The euro area’s three lines of defence

05 February 2018

Benoît Cœuré, Member of the Executive Board of the ECB, gave a speech about the macroeconomic stabilisation in the euro area. He says that there’s broad agreement that without our unprecedented actions, the euro area would have fared far worse. Even more people would have lost their jobs, and wages and prices would have stagnated for much longer, or would even have fallen. Although our actions were bold and unparalleled, we acted within our mandate, as confirmed by the European Court of Justice.

The establishment of the European Stability Mechanism, and the progress made in setting up a banking union, have fixed some of the shortcomings in euro area governance and instruments. These steps were important in easing the pressure the crisis has put on the ECB. But many of the institutional failings that caused and perpetuated the crisis remain unresolved. Incentives to pursue sound policies remain too weak and stabilisation of shocks too difficult. These are deep-rooted issues that cannot be resolved by a few years of above-trend growth. To assume that the current economic expansion will heal all wounds is naive. The euro area needs reform.

Not interfere in the details of what is mostly a political debate

As the central bank of the euro area, the ECB should not interfere in the details of what is mostly a political debate. But we have a stake in the success of the current discussion. Without further reforms, the next crisis may well force the ECB to test the limits of its mandate. Depending on the nature of the next crisis, policy action might require taking short-term rates much deeper into negative territory. Or it might require purchases of assets that are riskier than public or corporate debt. Or it may draw us dangerously close to monetary financing of governments.
As things stand today, and given member states’ still limited fiscal policy space, even a small downturn could create large economic and social costs. It could, once again, test the cohesiveness of the currency union. Unless the euro area finds a way to change direction, to reform itself and to regain space for active macroeconomic policy, the same fractures we saw in 2012 could reappear and widen when the next downturn comes.

Reform ideas

Many ideas for reforms are being floated, of course. Some are bolder than others. The recent proposals by German and French economists are a worthwhile attempt to bridge differences and surmount trade-offs. Today I will not offer another blueprint. What I will offer instead are requirements than any euro area reform will have to pass. I will call them the three “lines of defence” that any well-functioning monetary union depends on. They are needed to deliver a stable currency. They are needed to protect the ECB and its mandate. And they are needed to keep belief in the future of the euro strong.

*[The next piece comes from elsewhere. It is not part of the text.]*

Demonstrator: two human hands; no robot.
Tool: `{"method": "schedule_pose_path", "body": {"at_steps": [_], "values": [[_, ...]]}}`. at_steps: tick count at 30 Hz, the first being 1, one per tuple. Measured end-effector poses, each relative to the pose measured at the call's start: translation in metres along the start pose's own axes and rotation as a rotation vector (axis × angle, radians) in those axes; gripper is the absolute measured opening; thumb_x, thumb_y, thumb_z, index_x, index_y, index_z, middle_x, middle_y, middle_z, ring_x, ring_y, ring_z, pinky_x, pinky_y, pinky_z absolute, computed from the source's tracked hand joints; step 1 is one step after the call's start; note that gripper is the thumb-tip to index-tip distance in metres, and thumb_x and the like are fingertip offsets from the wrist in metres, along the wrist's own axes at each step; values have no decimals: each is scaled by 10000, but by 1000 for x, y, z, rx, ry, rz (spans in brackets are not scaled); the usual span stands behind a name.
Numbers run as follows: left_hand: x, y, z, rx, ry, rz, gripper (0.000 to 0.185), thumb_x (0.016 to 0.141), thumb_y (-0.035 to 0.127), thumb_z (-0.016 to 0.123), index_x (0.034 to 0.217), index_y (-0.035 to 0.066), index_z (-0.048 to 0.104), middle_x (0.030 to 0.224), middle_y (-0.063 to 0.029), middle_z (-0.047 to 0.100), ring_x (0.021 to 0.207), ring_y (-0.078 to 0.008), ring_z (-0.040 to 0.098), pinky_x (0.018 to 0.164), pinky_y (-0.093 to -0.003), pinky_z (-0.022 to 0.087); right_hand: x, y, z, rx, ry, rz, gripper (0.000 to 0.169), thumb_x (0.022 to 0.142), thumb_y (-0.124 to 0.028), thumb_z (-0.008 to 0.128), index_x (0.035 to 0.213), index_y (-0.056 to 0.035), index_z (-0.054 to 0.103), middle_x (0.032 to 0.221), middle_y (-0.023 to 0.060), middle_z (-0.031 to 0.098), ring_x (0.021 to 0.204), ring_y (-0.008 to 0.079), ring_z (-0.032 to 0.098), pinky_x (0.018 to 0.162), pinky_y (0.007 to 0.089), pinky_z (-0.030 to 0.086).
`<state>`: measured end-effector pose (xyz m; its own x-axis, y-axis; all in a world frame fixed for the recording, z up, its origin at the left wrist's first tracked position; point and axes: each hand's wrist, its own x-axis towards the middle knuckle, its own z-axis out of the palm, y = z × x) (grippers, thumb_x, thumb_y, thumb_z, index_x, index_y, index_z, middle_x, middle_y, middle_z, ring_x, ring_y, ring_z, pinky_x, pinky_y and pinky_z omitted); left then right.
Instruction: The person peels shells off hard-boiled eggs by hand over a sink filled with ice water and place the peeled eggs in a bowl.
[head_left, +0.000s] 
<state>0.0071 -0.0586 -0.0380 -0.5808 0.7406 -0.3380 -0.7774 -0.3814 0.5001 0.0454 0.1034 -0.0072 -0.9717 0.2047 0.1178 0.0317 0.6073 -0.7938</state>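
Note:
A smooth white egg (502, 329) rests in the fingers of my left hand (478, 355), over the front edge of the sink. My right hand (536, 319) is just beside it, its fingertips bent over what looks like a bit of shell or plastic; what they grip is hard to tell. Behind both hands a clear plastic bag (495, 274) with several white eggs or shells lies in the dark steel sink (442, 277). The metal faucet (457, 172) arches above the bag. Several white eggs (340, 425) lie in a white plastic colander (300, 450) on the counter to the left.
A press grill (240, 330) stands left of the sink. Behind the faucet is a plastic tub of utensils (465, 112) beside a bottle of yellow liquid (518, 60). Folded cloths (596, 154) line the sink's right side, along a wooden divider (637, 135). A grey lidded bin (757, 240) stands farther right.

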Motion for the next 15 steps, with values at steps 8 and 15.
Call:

Flexible markets form the first line of defence

They are indispensable for a currency union. They reduce the need for macroeconomic stabilisation and curb contentious debates about crisis management. Markets that can absorb shocks efficiently do not waste costly political capital. And they create more policy space in downturns, for both fiscal and monetary policy.
To bolster the first line, the way we implement economic policies needs to change. The current system has clearly not delivered its intended benefits. Take the European Commission’s country-specific recommendations as an example. In 2016, less than 5% of the recommendations were implemented by Member States. Limited enforcement of the recommendations, rather than the incorrect identification of the main issues, has made the existing framework fail. Why? Because recommendations from outside a country, even if correct on substance, are typically dismissed. Sovereign governments don’t accept what they see as diktats from Brussels. Economists should have known better. Incentives are the drivers of our actions. So, if outside recommendations are perceived as being politically too costly, then we need to find solutions that promote national “ownership” of reform efforts. Money is not the answer. It is political incentives that need resolve.
The other key domain to spur the catalyst function of our market economies is the Single Market. It is incomplete as we all know. Take services as an example. They account for over 70% of the EU’s GDP and an equal share of its employment. But we still face significant barriers when it comes to cross-border service provision in the EU. The Services Package that was adopted about a year ago was a step in the right direction but more needs to be done.

First line of defence

Efficient and integrated financial markets are part of the first line of defence. In the United States, around 60% of a shock to a state’s GDP is cushioned by financial markets. In the euro area, the share is currently closer to 20%. Country-specific shocks remain unsmoothed to a large extent, mainly because cross-border equity risk-sharing is hugely underdeveloped in Europe.
A true capital markets union could significantly help to diversify and reduce risk. It would thereby limit the financial burden to be levied by governments in the case of adverse shocks. And it would broaden the scope of monetary policy transmission beyond the banking sector, making policy less vulnerable.

Finally, to avert banking collapses, governments in the past were forced to disburse large sums of public money in the pursuit of economic and financial stability. Completing banking union will reduce risks for taxpayers and break the remaining link between banks and national governments. A European deposit insurance scheme is a precondition for a truly integrated banking system and single money. Let us not forget that 86% of our money is created by commercial banks. The transmission of the ECB’s monetary policy will always be incomplete as long as differences in depositor confidence prevail across the euro area.